The required answer is every line of the data containing the word "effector".

[Records contained in a dataset]
☆ ☆ ☆

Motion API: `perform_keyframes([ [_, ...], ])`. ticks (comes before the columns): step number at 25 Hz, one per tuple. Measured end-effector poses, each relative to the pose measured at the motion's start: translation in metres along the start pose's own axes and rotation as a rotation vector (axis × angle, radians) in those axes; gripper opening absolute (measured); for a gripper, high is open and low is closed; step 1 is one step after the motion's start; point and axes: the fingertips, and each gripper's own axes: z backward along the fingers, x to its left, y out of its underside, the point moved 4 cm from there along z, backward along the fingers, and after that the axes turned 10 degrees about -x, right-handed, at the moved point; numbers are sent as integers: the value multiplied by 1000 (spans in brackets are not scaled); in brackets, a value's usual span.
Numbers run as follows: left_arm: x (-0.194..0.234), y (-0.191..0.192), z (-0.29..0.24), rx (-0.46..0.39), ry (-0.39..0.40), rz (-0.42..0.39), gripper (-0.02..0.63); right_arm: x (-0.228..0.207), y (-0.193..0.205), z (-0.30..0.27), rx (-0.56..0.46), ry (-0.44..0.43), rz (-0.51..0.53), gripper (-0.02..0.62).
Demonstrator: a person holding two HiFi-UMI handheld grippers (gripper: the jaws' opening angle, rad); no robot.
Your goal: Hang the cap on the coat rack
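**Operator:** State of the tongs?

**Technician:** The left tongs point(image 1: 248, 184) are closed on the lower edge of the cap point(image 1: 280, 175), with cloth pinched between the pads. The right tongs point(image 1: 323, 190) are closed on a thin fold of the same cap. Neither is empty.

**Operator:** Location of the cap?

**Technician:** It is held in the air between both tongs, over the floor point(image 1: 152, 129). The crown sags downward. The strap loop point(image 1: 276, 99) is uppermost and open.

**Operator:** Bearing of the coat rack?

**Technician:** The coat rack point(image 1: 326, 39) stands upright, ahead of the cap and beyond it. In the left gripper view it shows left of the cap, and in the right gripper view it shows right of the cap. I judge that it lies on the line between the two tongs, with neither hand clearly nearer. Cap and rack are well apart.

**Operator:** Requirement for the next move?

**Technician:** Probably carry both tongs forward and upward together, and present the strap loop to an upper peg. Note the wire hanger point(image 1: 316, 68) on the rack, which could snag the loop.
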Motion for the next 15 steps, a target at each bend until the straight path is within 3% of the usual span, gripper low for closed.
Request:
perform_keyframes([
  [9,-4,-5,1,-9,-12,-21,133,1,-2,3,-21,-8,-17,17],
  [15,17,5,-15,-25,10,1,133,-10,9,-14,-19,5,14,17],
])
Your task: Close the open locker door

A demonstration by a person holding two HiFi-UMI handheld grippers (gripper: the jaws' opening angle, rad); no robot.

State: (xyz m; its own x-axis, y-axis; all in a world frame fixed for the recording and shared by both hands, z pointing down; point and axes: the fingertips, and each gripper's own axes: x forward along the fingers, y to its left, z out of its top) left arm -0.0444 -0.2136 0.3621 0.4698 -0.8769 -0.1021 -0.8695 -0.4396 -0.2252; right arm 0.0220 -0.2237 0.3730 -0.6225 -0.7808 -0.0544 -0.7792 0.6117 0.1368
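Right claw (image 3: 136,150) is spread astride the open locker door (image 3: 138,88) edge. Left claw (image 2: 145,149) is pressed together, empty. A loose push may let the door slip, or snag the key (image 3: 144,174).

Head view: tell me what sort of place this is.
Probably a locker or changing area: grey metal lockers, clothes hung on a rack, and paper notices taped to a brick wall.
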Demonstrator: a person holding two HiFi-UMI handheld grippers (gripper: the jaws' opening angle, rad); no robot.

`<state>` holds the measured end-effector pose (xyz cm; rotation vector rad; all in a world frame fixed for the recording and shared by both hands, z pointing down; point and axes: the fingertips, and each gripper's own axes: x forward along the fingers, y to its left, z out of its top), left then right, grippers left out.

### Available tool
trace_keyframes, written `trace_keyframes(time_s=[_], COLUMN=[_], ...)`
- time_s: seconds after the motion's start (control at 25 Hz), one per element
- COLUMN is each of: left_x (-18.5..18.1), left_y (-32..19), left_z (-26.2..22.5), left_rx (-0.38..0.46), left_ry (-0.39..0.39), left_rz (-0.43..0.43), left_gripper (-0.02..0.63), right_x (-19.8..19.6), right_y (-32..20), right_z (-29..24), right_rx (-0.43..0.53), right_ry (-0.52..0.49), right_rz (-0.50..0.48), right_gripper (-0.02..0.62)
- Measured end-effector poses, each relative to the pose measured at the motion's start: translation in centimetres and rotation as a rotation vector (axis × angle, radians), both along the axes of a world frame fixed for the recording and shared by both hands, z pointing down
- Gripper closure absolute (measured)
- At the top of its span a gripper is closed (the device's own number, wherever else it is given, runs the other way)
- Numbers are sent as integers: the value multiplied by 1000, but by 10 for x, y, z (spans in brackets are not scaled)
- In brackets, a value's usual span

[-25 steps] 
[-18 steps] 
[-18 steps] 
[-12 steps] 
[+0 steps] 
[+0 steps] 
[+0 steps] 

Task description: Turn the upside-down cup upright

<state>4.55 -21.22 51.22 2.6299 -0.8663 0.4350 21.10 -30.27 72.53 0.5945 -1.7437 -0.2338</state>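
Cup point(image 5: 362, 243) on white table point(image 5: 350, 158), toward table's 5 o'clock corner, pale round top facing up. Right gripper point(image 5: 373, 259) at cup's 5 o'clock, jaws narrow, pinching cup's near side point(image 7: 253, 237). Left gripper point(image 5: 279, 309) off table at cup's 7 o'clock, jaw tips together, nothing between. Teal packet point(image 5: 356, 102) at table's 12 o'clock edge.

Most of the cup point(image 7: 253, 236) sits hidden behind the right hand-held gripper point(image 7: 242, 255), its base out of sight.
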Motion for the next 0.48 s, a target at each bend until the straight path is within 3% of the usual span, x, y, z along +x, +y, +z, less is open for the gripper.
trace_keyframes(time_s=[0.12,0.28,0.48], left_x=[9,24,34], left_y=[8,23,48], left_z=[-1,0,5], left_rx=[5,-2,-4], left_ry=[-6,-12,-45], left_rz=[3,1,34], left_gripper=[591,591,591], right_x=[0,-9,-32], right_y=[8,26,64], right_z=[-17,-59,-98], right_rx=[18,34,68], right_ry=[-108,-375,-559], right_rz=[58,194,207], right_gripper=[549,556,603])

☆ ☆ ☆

SOLUTION FOR THIS TASK
Motion API: `perform_keyframes([ [_, ...], ])`. ticks (comes before the columns): step number at 25 Hz, one per tuple. Measured end-effector poses, each relative to the pose measured at the motion's start: translation in metres along the start pose's own axes and rotation as a rotation vector (axis × angle, radians) in those axes; gripper opening absolute (measured); for a gripper, high is open and low is closed; step 1 is one step after the motion's start; point and axes: the fingertips, and each gripper's own axes: z backward along the fingers, x to its left, y out of its underside, the point moved 4 cm from there along z, backward along the fingers, and after that the axes turned 10 degrees about -x, right-handed, at the moved point; numbers are sent as integers: the value multiplied by 1000 (spans in brackets are not scaled); in brackets, a value's usual span.
`<state>` holds the measured end-effector pose (xyz cm; rotation vector rad; all in a world frame fixed for the recording and shared by both hands, z pointing down; point and axes: the fingertips, and each gripper's own axes: x forward along the fingers, y to its left, z out of its top), left then right, grippers left out.
- Measured end-effector poses, each relative to the pose measured at the motion's start: translation in centimetres and rotation as a rotation vector (axis × angle, radians), both along the axes of a world frame fixed for the recording and shared by both hands, z pointing down

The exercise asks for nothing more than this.